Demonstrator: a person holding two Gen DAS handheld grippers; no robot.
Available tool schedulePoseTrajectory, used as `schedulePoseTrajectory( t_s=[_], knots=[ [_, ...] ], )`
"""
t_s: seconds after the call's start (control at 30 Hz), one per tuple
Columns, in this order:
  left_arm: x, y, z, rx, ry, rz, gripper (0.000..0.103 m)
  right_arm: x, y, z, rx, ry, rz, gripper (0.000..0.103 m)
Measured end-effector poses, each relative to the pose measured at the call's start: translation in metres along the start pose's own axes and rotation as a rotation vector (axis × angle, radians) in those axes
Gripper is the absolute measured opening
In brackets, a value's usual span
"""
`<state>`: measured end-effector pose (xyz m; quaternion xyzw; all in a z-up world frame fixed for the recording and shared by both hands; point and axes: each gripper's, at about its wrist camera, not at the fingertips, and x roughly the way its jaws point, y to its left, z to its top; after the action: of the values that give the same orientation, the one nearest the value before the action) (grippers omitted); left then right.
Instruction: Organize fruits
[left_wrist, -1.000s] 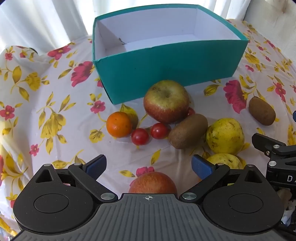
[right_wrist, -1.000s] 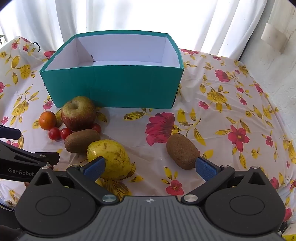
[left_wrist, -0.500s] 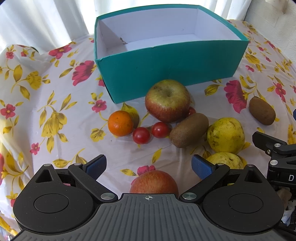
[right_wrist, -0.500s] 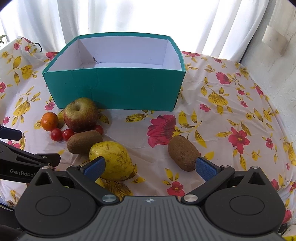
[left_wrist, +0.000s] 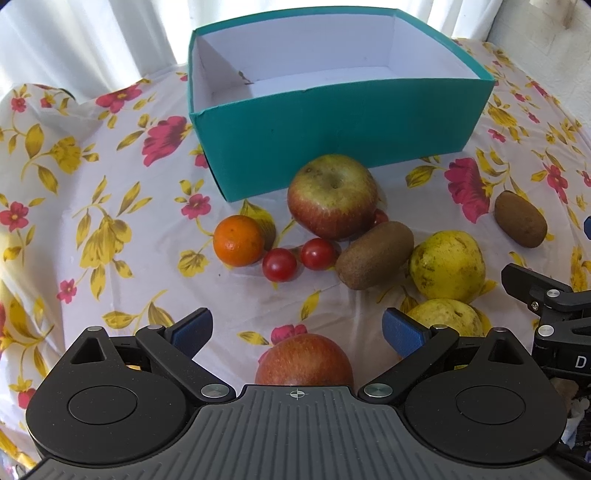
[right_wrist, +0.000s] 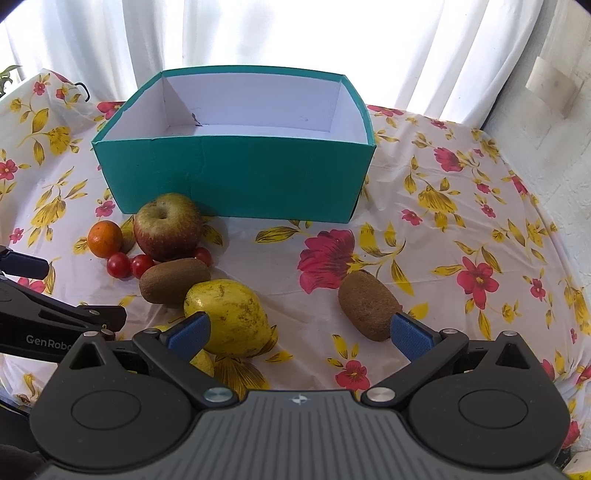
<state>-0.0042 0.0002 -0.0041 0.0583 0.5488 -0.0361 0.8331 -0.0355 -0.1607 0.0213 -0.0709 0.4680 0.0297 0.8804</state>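
Observation:
A teal box (left_wrist: 332, 155) (right_wrist: 236, 177) with a white, bare inside stands at the back of the flowered tablecloth. In front of it lie a red-green apple (left_wrist: 332, 195) (right_wrist: 168, 227), an orange (left_wrist: 238, 240) (right_wrist: 105, 239), cherry tomatoes (left_wrist: 279, 264) (right_wrist: 119, 265), a kiwi (left_wrist: 375, 254) (right_wrist: 174, 279), two yellow guavas (left_wrist: 447, 265) (right_wrist: 231, 317) and a second kiwi (left_wrist: 520, 218) (right_wrist: 367, 305). My left gripper (left_wrist: 297, 328) is open above a red apple (left_wrist: 304, 360), which sits low between its fingers. My right gripper (right_wrist: 299, 330) is open, between the guava and the right kiwi.
White curtains hang behind the table. A pale wall (right_wrist: 554, 92) rises at the right. The tablecloth (right_wrist: 461, 229) right of the box carries no fruit, and the cloth (left_wrist: 92, 221) left of the orange is bare too.
Both grippers have risen and drawn back slightly, so more of the box interior shows. No fruit has moved and both stay open.

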Motion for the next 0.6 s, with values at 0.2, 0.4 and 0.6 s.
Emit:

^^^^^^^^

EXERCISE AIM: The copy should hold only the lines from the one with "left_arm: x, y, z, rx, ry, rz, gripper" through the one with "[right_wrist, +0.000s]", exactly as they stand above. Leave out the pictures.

ANSWER SPACE:
  left_arm: x, y, z, rx, ry, rz, gripper (0.000..0.103 m)
  right_arm: x, y, z, rx, ry, rz, gripper (0.000..0.103 m)
Measured end-effector poses, each relative to the pose measured at the call's start: translation in metres along the start pose's own axes and rotation as a rotation vector (axis × angle, radians) in those axes
Gripper is the absolute measured opening
In brackets, a value's usual span
"""
`<state>`: measured end-effector pose (xyz m; quaternion xyzw; all in a z-up world frame fixed for the recording and shared by both hands; point and axes: each gripper's, at about its wrist camera, not at the fingertips, and x roughly the way its jaws point, y to its left, z to its top; after the action: of the values that give the same orientation, the one nearest the value before the action) (grippers omitted); left then right.
Instruction: Organize fruits
[left_wrist, -1.000s] 
[right_wrist, -1.000s] 
[left_wrist, -0.500s] 
[right_wrist, -0.500s] 
[left_wrist, +0.000s] 
[right_wrist, +0.000s] 

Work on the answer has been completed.